Actually that not completely true, my buds Big Hit has a mount that his e-type der screws into. if it didn't everytime the shifter pulled the cable to shift, the der would move. he's def going to need someway to stabilize the der.


----------



## XSL_WiLL (Nov 2, 2004)

That's not e-type, that's ISCG.


----------



## CRASH (Jan 12, 2004)

XSL_WiLL said:


> That's not e-type, that's ISCG.


To whom are you speaking sir?


----------



## TNC (Jan 21, 2004)

*Will, some do have a mount.*



XSL_WiLL said:


> That's not e-type, that's ISCG.


My '00 Big Hit and others I've seen through the shop have a screw mount on the seat tube to secure the bracket. That's what that adapter in the picture above is meant to mimic. I prefer clamp-on style front ders., but some frame designs require the e-bracket.


----------



## XSL_WiLL (Nov 2, 2004)

My bad, I don't often deal with e-type front derailleurs. I've seen e-types that have little grub screws that dig into the frame.


----------



## .Danno. (Jun 18, 2005)

I've done that on a bike with no e-type screw mount. I didn't have the rotation problem, but I did have a lot of side to side flexing that made the shifting pretty bad. I finally found a way to secure it to the chainguide which eliminated the side to side movement and now it works fine.


----------



## dandurston (Jan 20, 2005)

CRASH said:


> Actually that not completely true, my buds Big Hit has a mount that his e-type der screws into. if it didn't everytime the shifter pulled the cable to shift, the der would move. he's def going to need someway to stabilize the der.

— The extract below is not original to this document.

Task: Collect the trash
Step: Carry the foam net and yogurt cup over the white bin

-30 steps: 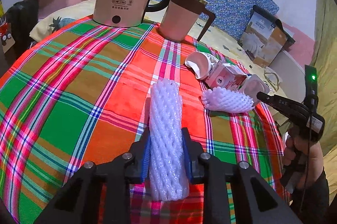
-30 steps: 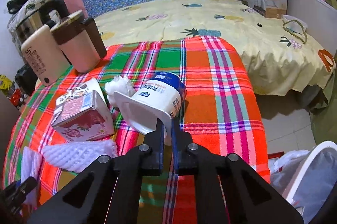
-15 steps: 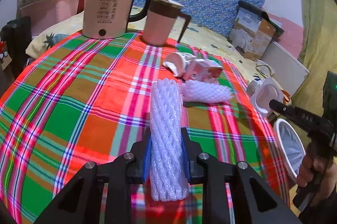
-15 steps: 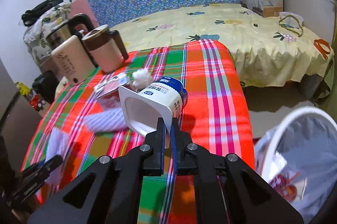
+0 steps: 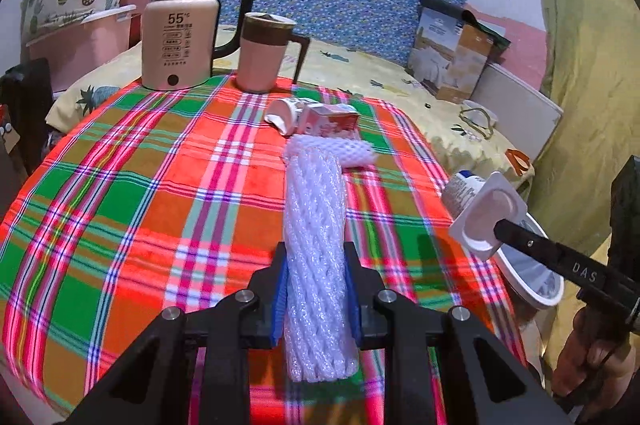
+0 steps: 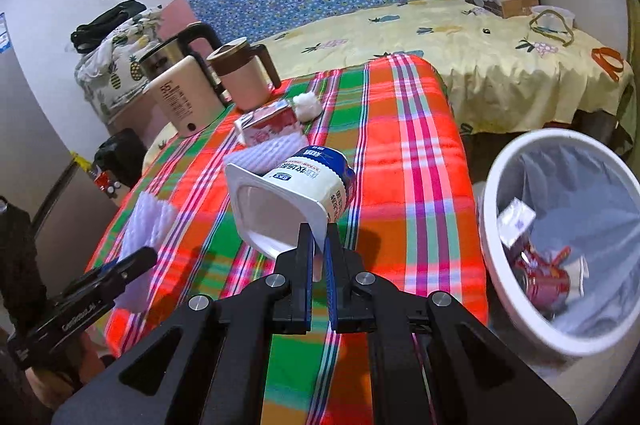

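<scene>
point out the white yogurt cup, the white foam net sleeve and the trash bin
white yogurt cup with blue label [image 6: 304,181]: right wrist view, on its printed side wall
white foam net sleeve [image 5: 314,257]: left wrist view, on its middle, just above the fingers
white round trash bin with liner bag [image 6: 490,225]: right wrist view, on its left rim

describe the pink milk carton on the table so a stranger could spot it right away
On the plaid tablecloth, look past the pink mug. The pink milk carton lies on its side beside a white foam net; it's the only boxy, pink-printed item.
</scene>
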The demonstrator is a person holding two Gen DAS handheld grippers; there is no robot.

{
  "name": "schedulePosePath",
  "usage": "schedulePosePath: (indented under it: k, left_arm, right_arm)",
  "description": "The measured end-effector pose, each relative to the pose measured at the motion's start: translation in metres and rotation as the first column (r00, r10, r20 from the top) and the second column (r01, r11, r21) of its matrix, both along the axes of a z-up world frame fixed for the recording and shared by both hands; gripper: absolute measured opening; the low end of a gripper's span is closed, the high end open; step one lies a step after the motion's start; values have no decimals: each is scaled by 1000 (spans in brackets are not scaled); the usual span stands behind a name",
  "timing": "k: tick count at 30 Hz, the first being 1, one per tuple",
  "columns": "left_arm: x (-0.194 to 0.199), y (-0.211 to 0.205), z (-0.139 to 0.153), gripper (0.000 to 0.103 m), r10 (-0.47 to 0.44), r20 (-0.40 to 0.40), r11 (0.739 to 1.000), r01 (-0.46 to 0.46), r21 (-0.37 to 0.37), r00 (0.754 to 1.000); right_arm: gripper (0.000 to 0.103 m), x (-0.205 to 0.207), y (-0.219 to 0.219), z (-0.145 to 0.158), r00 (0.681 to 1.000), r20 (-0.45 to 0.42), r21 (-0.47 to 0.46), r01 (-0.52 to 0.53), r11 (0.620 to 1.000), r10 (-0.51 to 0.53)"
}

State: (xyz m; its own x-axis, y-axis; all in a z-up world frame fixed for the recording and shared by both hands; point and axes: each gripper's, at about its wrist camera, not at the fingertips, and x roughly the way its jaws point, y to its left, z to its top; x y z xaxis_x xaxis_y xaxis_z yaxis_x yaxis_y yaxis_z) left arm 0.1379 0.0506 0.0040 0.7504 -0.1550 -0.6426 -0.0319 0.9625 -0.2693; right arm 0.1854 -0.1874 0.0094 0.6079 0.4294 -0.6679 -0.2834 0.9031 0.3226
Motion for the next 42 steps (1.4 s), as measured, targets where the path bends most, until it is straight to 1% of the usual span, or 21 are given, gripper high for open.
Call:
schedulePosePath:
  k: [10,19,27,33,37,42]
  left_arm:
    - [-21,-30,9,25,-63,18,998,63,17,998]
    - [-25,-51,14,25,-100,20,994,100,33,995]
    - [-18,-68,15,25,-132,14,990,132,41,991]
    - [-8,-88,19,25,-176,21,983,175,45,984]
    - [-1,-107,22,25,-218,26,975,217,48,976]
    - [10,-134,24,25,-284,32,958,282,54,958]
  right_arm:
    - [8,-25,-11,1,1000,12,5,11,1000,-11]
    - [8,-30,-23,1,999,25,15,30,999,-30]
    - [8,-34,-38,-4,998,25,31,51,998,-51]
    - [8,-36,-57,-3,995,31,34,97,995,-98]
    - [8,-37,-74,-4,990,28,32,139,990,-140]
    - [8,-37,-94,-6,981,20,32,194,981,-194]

Well maybe some bikes are designed specifically for an e-type front derailleur and have a place to screw it in as a back up but e-type derailleurs are definately designed to be used without this and I've never seen one that has this system.

mp29k: just pinch the e-type in there tightly and you'll be fine but if you do have rotation problems just buy that adapter later. Any rotation problems would likely happen because your BB came loose though. A properly torque BB should have no problems holding an e-type steady.


----------



## mp29k (Jun 17, 2005)

*thanks for all the responses.*

I wanted to bling out my drivetrain with XTR etype front Carbon/X0/ X0 rear

I have decided it will be too expensive.


----------



## .Danno. (Jun 18, 2005)

I certainly wouldn't try and use an e-type on a bike that could mount a regular der on the seat tube. Way too much trouble. I only did it because I adapted a front der to my DH bike, which was not meant to run one.


----------



## yinyang (Mar 28, 2005)

.Danno. said:


> I certainly wouldn't try and use an e-type on a bike that could mount a regular der on the seat tube. Way too much trouble. I only did it because I adapted a front der to my DH bike, which was not meant to run one.


I'd have to concur...

Etypes are a pain to adjust, then readjust, if you get it to set right, it can be OK, I'd def. try to find a different type to mount.


----------